It is self-destructive for Eliza to be attracted to Major Sanford who does not have her best interest at heart until she is dead and gone at the end of the novel and Major Sanford sees what his destructive behavior did to her life. This happens because she is blinded by his ability to provide for her, and he consequently winds up being her defining moment by having a child out of wedlock with Sandford. This resulted in Eliza being an outcast and dying in social shame after losing hope of being with Mr. Boyer. Tennenhouse explains how the societal forces impact relationships and the fault may not be on one specific person but rather the outside forces of society, “stories condemn neither the seducer nor the woman seduced so much as the underlying cause of seduction, which it attributes to the disparity between desire and economic necessity” (Tennenhouse 13). This explains how it is neither parties’ fault as it is society that cultivates economic and social class systems that condemn certain relationships from occurring and creep into the minds of people and this reflects in their choices. In other words, if Eliza and Major Sanford did not feel like they had to worry about their economic and social classes they might be different people. To clarify, Eliza and Major Sanford may be more open to loving someone for marriage rather than marrying for economic mobility and social acceptance if they were not such an important factor to society. As readers we get to see the other side of these characters, briefly in the end of the story as Eliza dies in depression and shamed by society and Major Sandford feels guilt and grief for taking part in the destruction of Eliza’s and his own life.

This theme translates into Mary Conant’s life in Lydia Maria Child’s story Hobomok but takes an interesting twist as Mary’s Puritan society holds a different set of constrictions for marriage. As a Puritan, Mary is forbidden to marry outside of the church and her religion and neither of her lovers throughout the novel, Hobomok and Charles Brown follow Puritan rule. Similar to Mrs.
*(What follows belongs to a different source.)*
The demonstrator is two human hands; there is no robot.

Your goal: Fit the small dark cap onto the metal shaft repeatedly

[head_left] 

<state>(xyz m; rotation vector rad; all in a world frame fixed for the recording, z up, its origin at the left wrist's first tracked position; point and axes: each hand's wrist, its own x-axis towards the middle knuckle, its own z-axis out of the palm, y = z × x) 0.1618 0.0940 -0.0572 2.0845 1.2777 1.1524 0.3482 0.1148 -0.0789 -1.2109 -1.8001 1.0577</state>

Richman in the Coquette, Mary’s father is a good example of someone who puts the pressures of her strict Puritan beliefs over her head to keep her a pure woman of the church and to preserve her honor in society. The first instance this occurs is when Mr. Conant is talking about Charles Brown in front of Mary and slanders the religion and beliefs of Mr. Brown and consequently drives her into her rogue ways of leaving their settlement. "but the two men who like Nabab and Abihu have offered strange incense to the Lord, which he commanded them not? Verily, in due time he will send forth his fire and destroy them from the face of the earth” (Child 9). Referring to Mr. Browns Episcopalian religion and making it clear as day to Mary that she could never be with him happily and free of conflicting feelings of shame from her family. This moment gives Mary the hopelessness feeling that brings her to the forest to perform her love ritual in order to find the right husband and true love for her which is where the love triangle dynamic is first introduced. Even though Hobomok evokes fear from Mary initially it is the first time Mr. Brown, Mary, and Hobomok are all acquainted with each other and it happens during Mary’s ritual to attract a husband.

In Ezra Tawil’s article “Domestic Frontier Romance, or, How the Sentimental Heroine Became White” he supports the idea that Mary performs this ritual from hearing her father scold the religion and beliefs of her hearts holder Mr. Brown. “the primary force that has propelled her there: her father's interdiction. Though there is a perfectly suitable mate for Mary in Charles Brown, Mr. Conant forbids the union on the grounds that Brown is an Episcopalian” (Tawil 12). While Mr. Brown is a respectable young man, the empirical ways of Mary’s father’s Puritan religion, she is still forbidden from marrying him. Tawil explains how this is the force that propelled Mary into performing the love ritual in the first place. Tawil claims the blame lays somewhat on her father for Mary’s insubordination later on in the novel when she later starts a life with Hobomok. After Mr. Brown was expelled from the settlement and rumors of his death spread Mary truly lost control of her emotions, and out of anger and grief she gave herself to Hobomok and thus following the fate of her own ritual she started in the beginning of the novel. “Her eye first rested upon Endicott’s Hollow, where, as she supposed, it had been first revealed to her that Hobomok was to be her husband” (Child 94). In the moments leading to Mary’s departure with Hobomok her spiritual talk to Mr. Browns dead soul shows her reluctance to go with Hobomok but recognizes her fate from the ritual she began. This motif of the same place the novel took off shows again the complications of the love triangle and the compromise she is making for her happiness and freedom from her strict Puritan family.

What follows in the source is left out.